An exact repetition of the data below, without images, is the expected answer.

---------- PROVIDED MATERIAL ----------

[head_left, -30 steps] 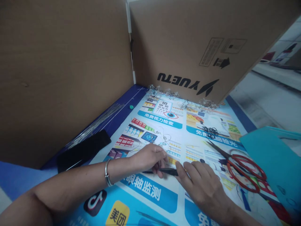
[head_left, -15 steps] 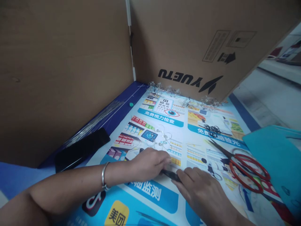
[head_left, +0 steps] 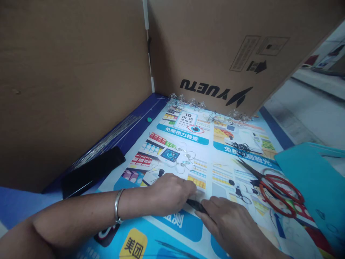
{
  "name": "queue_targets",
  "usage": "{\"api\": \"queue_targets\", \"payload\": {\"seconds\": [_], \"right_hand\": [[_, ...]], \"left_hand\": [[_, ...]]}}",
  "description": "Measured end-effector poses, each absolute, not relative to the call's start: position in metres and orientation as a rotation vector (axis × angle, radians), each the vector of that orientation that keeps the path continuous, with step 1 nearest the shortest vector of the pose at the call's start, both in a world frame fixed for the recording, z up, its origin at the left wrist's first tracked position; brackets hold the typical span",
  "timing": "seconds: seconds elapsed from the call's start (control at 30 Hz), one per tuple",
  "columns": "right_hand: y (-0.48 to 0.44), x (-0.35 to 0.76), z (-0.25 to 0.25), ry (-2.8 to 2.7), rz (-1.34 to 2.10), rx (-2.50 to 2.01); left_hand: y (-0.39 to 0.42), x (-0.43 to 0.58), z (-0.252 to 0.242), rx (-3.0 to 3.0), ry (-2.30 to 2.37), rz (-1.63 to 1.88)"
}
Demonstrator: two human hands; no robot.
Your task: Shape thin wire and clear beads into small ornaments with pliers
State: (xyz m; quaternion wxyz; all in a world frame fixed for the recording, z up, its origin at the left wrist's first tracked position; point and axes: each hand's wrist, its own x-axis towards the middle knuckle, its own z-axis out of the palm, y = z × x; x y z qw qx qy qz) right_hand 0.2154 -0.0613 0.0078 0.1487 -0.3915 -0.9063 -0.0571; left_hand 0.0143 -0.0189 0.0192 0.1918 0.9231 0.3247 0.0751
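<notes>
2 bare hands work close together over a printed sheet (head_left: 209,180), the right hand (head_left: 231,223) with its fingers wrapped around a dark tool (head_left: 196,205) set between them at the near middle of the scene. The left hand (head_left: 171,194), a bracelet (head_left: 116,205) at its wrist, curls with fingers pressed together; whether the hidden fingertips pinch anything cannot be told. The tool's far end points at the left hand, so a slip of the right grip could jab it. Just beyond lie loose beaded wire loops (head_left: 186,162), which a sweep of the left knuckles could scatter or tangle. At right, scissors (head_left: 261,177) aim their blades far left, a possible scratch should the right hand stray outward.
</notes>
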Motion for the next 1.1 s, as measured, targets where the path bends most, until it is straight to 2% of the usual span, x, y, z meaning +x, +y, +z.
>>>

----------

● **ANSWER TO THE PROBLEM**:
[head_left, -30 steps] 
[head_left, -15 steps] 
[head_left, +0 steps] 
{
  "name": "queue_targets",
  "usage": "{\"api\": \"queue_targets\", \"payload\": {\"seconds\": [_], \"right_hand\": [[_, ...]], \"left_hand\": [[_, ...]]}}",
  "description": "Measured end-effector poses, each absolute, not relative to the call's start: position in metres and orientation as a rotation vector (axis × angle, radians), each the vector of that orientation that keeps the path continuous, with step 1 nearest the shortest vector of the pose at the call's start, both in a world frame fixed for the recording, z up, its origin at the left wrist's first tracked position; brackets hold the typical span",
  "timing": "seconds: seconds elapsed from the call's start (control at 30 Hz), one per tuple",
  "columns": "right_hand: y (-0.48 to 0.44), x (-0.35 to 0.76), z (-0.25 to 0.25), ry (-2.8 to 2.7), rz (-1.34 to 2.10), rx (-2.50 to 2.01); left_hand: y (-0.39 to 0.42), x (-0.43 to 0.58), z (-0.252 to 0.242), rx (-3.0 to 3.0), ry (-2.30 to 2.37), rz (-1.63 to 1.88)"
}
Demonstrator: two human hands; no robot.
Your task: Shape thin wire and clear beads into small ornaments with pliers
State: (xyz m; quaternion wxyz; all in a world frame fixed for the recording, z up, its origin at the left wrist's first tracked position; point and axes: each hand's wrist, its own x-axis towards the middle knuckle, its own z-axis out of the palm, y = z × x; x y z qw qx qy qz) right_hand 0.2154 -0.0613 0.0078 0.1487 -0.3915 -0.9063 -0.0571; left_hand 0.0143 -0.0189 0.0192 0.1918 0.9231 0.3247 0.0751
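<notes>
2 bare hands work close together over a printed sheet (head_left: 209,180), the right hand (head_left: 231,223) with its fingers wrapped around a dark tool (head_left: 196,205) set between them at the near middle of the scene. The left hand (head_left: 171,194), a bracelet (head_left: 116,205) at its wrist, curls with fingers pressed together; whether the hidden fingertips pinch anything cannot be told. The tool's far end points at the left hand, so a slip of the right grip could jab it. Just beyond lie loose beaded wire loops (head_left: 186,162), which a sweep of the left knuckles could scatter or tangle. At right, scissors (head_left: 261,177) aim their blades far left, a possible scratch should the right hand stray outward.
</notes>
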Motion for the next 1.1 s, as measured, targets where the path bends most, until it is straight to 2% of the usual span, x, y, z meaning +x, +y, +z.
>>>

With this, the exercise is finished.